Interestingly, Luke did not call his client to testify. While represented by the second attorney (remember Luke was attorney no. 3), a Black Hat defense lawyer deposed Christine. Unfortunately, Christine testified to some inaccurate information, albeit innocently, concerning her past medical history and treatment in that deposition which the defense could have used to impair Christine’s credibility. This is a reminder of how important it is to conduct thorough medical record gathering of a client’s pre-crash medical treatment before the client is deposed. The client needs to be aware of what the records say, even if they do not recall the treatment itself to avoid the jury painting her as a liar.
Closing:
During closing, Luke borrowed extensively from the Reptile© in the Mist book. He asked the jury whom they were going to believe. This case was all about trying the lie and the burden of proof. All Luke had to prove was that it was more likely than not that his client was hit at the speedway, suffered an injury or some injurious result on the left side of her body, and is experiencing constant pain because of those injuries. Luke embraced the idea that pain is subjective – always is. Therefore, anytime we are in a courtroom and someone says they are hurt, it always comes down to whether that person is to be believed.
Luke returned to the “walks like a duck, swims like a duck, must be a duck” analogy from voir dire to explain the greater weight of the evidence. Luke massaged the jury instructions on proximate cause to remind the jury about foreseeability, and that all he had to show to prove causation was that some type of bad outcome could happen from what the defendant did. He then spread the tentacles of danger by explaining how the rule applied in all types of circumstances every day to protect people from harm, such as walking from the courthouse parking lot into the courthouse to answer a summons. He revisited the errors on their deposition timeline, how they backtracked their deposition statement, and used a DME who despite the evidence refused to see that the wreck caused the plaintiff’s pain.
Luke stated, “Who are you going to believe? The treating physician who met and discussed the injuries with Christine, and got to know Christine over a period of years, or the hired gun DME who was hired for trial, who probably spent more time discussing the case in his deposition than he did even reviewing the records.” The code for DME is “hired gun,” and Luke knew the importance of placing the expert on code.

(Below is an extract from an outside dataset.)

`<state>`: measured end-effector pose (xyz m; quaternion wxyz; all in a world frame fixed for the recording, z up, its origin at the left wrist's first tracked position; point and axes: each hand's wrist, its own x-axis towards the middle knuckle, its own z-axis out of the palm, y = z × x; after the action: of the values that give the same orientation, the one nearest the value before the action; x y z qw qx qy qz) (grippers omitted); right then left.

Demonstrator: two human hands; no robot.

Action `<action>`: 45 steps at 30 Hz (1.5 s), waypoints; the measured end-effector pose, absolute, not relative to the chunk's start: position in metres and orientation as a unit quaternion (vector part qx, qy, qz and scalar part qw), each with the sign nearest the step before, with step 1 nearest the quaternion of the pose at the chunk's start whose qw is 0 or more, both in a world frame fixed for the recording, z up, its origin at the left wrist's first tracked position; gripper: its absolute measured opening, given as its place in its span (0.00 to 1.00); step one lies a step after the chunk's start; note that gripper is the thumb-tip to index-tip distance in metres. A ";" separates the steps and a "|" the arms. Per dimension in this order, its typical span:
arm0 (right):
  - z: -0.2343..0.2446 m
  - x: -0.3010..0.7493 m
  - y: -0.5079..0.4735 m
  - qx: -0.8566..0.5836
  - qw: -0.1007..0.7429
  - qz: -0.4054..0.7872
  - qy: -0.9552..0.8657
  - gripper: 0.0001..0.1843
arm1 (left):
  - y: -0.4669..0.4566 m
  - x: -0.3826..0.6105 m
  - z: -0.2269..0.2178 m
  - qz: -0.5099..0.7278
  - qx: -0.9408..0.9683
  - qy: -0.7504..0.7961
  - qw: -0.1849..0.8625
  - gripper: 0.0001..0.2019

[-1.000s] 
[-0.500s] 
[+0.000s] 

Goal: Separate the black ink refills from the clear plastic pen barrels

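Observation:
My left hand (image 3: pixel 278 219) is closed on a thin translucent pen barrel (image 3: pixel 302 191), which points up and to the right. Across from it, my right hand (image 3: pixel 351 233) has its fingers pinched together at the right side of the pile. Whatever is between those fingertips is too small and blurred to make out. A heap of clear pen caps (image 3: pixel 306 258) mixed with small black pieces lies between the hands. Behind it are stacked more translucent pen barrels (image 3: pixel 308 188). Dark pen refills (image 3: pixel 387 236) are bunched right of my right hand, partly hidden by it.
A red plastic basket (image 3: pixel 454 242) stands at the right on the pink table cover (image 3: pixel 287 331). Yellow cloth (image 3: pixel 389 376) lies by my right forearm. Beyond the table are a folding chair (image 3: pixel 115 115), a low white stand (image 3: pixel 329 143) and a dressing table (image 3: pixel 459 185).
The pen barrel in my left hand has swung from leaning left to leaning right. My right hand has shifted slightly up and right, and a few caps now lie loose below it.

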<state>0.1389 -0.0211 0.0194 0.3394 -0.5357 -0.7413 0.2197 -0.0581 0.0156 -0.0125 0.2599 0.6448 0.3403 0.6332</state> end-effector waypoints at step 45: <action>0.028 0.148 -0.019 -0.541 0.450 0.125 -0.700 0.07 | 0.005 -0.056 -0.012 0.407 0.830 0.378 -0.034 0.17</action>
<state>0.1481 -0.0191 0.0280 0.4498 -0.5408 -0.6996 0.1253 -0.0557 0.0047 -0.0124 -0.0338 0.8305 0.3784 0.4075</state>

In addition, he admonished the jury to enforce the rules. He told the jury, “If they can get away with this kind of conduct with this young lady, then they can get away with it with anyone.” He reminded them that this was their opportunity to make the community safe by returning a verdict that would deter such harms from occurring in the future.
Verdict:
The jury returned with a verdict of $65,000. Later Luke was able to leverage that verdict into a settlement of $100,000.00. Luke used his safety rules, the defendant’s lies, and the burden of proof, to overcome his client’s pre-existing conditions, “phantom pain,” and venue with a conservative reputation. Luke had viewed this case as unwinnable; and he was ashamed to say he had resigned himself to losing before the real trial preparation had even begun. However, this case proved the power of the Reptile© and its strength when wielded by an attorney with the will and patience to learn and understand it. Luke cannot wait until his next trial when he will have a chance to see the full results of the Reptile© from beginning to end.
Note – The one and only comment to Luke from a Juror after the case was over was this – “You’re kind of cocky, but in a good way.”